Speaking on the day the Football Association widened its inquiry into historic sexual abuse in the game, the former England international said what he witnessed was "disgusting".
Although the BBC reported that Le Tissier said he himself was not a victim of abuse, the ex-England international added that what went on was "very, very wrong".
Le Tissier spoke after former Premier League manager Harry Redknapp said he was "amazed" a youth coach at his old club Southampton, who was accused of abuse, continued working in football.
In 1989, the Football League wrote to clubs saying that if they were considering working with the Bob Higgins Soccer Academy they should "give this office the opportunity of appraising them of the situation before taking steps in this direction".
Bob Higgins, who was acquitted of sexual abuse offences in 1992 and has always denied the allegations, left Southampton in the same year the letter was written.

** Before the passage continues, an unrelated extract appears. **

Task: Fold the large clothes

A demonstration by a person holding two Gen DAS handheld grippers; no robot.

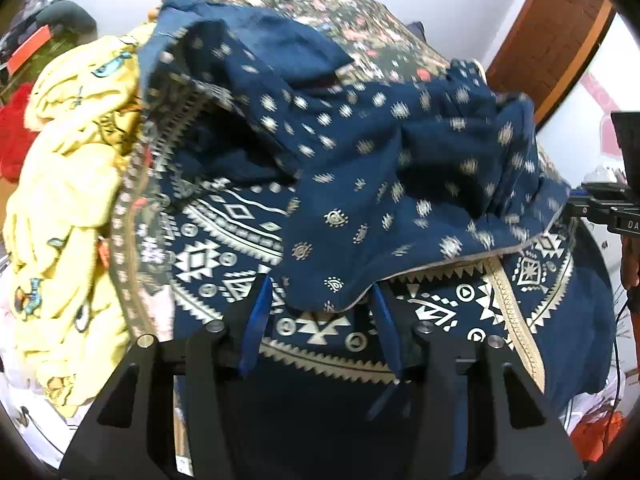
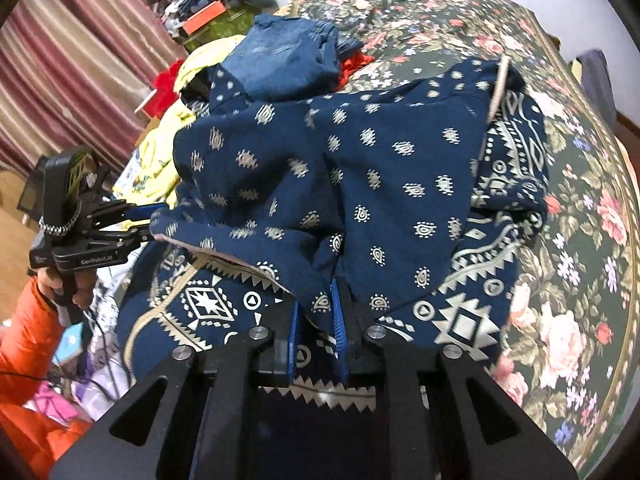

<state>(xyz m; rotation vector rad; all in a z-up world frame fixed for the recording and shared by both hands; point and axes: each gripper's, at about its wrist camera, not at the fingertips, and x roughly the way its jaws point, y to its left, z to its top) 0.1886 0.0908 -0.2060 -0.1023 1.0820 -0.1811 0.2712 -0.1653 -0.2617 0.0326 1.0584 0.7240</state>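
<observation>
Nearest the right wrist camera, the right tool [image 2: 320, 312] had its blue fingers [image 2: 339, 320] nearly closed on a fold of the navy printed garment [image 2: 360, 168]. In the left wrist view, the left tool [image 1: 320, 308] stood with fingers spread wide, the garment's [image 1: 380, 168] hem hanging between them; whether it was gripped could not be told. The garment lay heaped on the floral bedspread [image 2: 572, 240], its small-motif layer folded over the geometric border panel [image 1: 224, 248]. Beside it lay a yellow cartoon-print cloth [image 1: 68, 184]; farther off, a red cloth [image 1: 14, 136] and striped curtains [image 2: 72, 68].
</observation>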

And in 1997, police and social services sent a joint letter to schools and youth groups about Mr Higgins, the BBC has reported.

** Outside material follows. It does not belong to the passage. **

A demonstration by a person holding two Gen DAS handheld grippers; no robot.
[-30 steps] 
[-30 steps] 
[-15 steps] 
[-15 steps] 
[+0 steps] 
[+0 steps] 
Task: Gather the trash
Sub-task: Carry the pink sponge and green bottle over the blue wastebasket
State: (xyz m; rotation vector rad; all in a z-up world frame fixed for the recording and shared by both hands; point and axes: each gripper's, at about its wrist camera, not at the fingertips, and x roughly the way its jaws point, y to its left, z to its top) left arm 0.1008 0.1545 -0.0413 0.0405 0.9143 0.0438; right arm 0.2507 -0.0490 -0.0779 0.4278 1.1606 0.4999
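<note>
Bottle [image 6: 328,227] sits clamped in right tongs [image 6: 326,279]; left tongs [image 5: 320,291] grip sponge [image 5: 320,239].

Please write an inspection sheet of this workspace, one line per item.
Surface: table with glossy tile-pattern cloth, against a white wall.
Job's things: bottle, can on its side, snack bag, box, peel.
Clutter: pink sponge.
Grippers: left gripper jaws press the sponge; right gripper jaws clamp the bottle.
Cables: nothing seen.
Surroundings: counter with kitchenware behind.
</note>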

But he continued to work in football after leaving Southampton, with clubs including Peterborough United and most recently non-league Fleet Town, where the club said he worked on an "informal unpaid basis".
Mr Redknapp told the BBC he had watched a television programme in the 1990s in which a Southampton player spoke about Mr Higgins, adding: "I thought that would be the end of him, but then I suddenly I see his name pop up yesterday, and I'm just amazed that he's still been involved in football ever since that day."

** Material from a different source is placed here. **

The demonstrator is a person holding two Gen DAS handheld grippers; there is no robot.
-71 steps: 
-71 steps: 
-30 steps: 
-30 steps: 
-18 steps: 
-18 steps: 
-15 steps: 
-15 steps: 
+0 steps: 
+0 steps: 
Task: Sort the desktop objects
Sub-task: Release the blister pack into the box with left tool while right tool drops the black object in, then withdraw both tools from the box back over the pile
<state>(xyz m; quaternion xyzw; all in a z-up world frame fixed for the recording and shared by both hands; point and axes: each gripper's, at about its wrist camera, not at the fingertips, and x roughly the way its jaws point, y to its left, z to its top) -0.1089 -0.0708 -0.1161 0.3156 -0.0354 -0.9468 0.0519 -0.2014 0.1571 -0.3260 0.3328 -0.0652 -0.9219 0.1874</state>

He said Mr Higgins had been a "leading" figure in youth development at Southampton and had signed future top players.
Speaking of his experiences, Le Tissier said: "Everyone was kind of naked, got thrown on this bed
It was a very, very quick massage
It was uncomfortable
It wasn't something I was ever used to, growing up.
"Even at school you were shy about your body at that age and didn't even undress in front of other people
I remember feeling very uncomfortable at the time.
"It's very, very wrong for a start
You look back and think it was wrong but as a young boy I saw everybody else doing it and thought, 'Is this normal?'
Looking back, it's disgusting
What went on is not normal behaviour.
"When you hear the stories of naked soapy massages, hairy bum competitions..
you look back at it now and think, 'Hang on, what was going on?'."
Asked what he wanted to happen now, Le Tissier, who spent his entire career with the Saints, added: "I think the bravery of the boys that have come out would encourage everyone else that experienced those kinds of things, and the people who were the perpetrators of these of things get brought to justice.
"It's a long time ago
It's just incredible that they were able to get away with it for so long."
Southampton said last week that the club had contacted police after receiving information relating to historical child abuse, adding that they were "committed to working together" with the police to investigate the allegations.